Curcumin, the spice known for giving curry dishes their very distinct flavor and color was placed under the microscope and unveiled some exciting results. Researchers at a University in Thailand discovered that daily doses of curcumin spanned over the course of nine months prevented the development of type 2 diabetes in subjects diagnosed with pre-diabetes.
Curcumin is a compound derived from the turmeric spice and is known for its distinct color and flavor – giving curry dishes their very essence. In previous studies, curcumin has been linked to reducing inflammation inside the body, as well as fighting free-radicals – two significant markers of disease, including type 2 diabetes.
The study observed 240 Thai adults who had been diagnosed with prediabetes. Subjects were given either a placebo or 250 milligrams of “curcuminoids” to take daily. At the completion of 9 months, 19 of the 116 subjects taking the placebo had developed type 2 diabetes, while not one of the 119 subjects taking the curcumin supplements progressed to type 2 diabetes.
The success of curcumin in the body’s battle against full-blown diabetes is linked to improved function of beta-cells found in the pancreas. Beta-cells are responsible for the release of the hormone, insulin, which regulates blood glucose levels. Functioning of these cells is often impaired in individuals with type 2 diabetes due to overuse and inflammation. Researchers speculate the anti-inflammatory properties of curcumin likely offer the beta-cells protection.
Experts in diabetes care are cautious to endorse these findings, as longer term studies need to be carried out before curcumin can be recommended as part of a preventive health plan.

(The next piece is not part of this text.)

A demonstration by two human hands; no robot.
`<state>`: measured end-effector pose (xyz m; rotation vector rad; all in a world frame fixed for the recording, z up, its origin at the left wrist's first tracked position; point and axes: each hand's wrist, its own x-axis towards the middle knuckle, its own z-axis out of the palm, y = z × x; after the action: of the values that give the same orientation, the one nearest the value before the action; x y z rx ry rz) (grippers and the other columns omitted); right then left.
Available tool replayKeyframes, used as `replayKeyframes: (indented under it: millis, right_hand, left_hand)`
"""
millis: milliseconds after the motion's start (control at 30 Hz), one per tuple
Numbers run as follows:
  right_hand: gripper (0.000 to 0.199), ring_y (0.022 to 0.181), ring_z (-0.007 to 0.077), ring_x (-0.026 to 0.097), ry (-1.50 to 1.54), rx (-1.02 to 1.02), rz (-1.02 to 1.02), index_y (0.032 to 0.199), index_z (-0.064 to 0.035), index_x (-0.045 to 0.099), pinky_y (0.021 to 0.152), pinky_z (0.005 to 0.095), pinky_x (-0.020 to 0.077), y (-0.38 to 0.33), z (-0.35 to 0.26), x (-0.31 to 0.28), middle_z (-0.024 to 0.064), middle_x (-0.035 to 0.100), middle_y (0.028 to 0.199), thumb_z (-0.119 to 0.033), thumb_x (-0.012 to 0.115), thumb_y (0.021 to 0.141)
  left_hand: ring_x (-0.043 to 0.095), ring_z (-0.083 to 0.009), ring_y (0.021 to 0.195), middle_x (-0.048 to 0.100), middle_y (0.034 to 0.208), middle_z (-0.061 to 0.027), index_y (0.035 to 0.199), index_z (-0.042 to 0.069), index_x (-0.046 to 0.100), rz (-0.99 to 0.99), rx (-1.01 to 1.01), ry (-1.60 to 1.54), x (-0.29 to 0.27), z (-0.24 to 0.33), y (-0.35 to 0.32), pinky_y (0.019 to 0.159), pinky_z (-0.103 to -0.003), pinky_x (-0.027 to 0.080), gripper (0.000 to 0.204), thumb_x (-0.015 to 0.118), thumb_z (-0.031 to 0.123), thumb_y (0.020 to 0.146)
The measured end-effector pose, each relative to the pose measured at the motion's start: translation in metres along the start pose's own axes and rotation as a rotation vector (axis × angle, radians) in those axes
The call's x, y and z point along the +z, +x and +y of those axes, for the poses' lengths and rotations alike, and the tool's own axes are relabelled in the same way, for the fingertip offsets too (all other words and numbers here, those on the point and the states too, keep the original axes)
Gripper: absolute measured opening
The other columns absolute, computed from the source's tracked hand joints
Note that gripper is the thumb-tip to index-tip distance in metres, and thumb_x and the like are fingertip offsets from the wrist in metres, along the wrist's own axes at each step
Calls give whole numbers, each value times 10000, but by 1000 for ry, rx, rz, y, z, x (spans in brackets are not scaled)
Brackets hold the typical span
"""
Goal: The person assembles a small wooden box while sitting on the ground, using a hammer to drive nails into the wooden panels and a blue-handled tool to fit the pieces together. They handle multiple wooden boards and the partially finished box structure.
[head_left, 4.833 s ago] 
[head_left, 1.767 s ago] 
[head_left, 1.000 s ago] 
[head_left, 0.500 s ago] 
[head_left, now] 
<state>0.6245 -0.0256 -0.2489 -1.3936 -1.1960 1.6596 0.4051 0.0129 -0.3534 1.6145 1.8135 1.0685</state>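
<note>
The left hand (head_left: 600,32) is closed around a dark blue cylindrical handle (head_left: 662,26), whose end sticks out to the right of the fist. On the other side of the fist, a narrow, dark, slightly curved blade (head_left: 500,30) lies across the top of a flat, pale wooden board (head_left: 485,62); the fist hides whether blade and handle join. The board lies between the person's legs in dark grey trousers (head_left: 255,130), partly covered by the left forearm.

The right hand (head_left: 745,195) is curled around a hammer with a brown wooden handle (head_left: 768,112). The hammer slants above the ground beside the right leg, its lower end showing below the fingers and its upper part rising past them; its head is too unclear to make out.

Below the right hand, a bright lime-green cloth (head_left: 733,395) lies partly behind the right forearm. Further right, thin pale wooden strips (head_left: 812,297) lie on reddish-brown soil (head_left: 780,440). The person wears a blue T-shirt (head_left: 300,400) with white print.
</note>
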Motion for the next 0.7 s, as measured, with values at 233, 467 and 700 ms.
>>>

What is conclusive, however is that pre-diabetes and type 2 diabetes may be effectively prevented and, in some cases, reversed through dedication to lifestyle changes, such as a balanced diet and routine physical activity.
Constance Brown-Riggs, a certified diabetes educator and spokesperson for the Academy of Nutrition and Dietetics, told Reuters, “This looks promising, but there are still a lot of questions. [Regarding curcumin supplements] Consumers can’t be sure that a product actually contains the ingredients, or the amount of ingredient, listed on the label. If I was talking to a patient about this, I’d say concentrate on eating healthy and overall lifestyle.”
Many industry experts would agree with Brown-Riggs, especially considering that the supplement industry is highly unregulated. If you do choose to add curcumin to your daily intake, consider adding the spice to your meals or shopping for supplements that have the seal of approval from non-profit entities that grade manufacturing standards, including and especially, ConsumerLab.com, United States Pharmacopoeia and NSF International.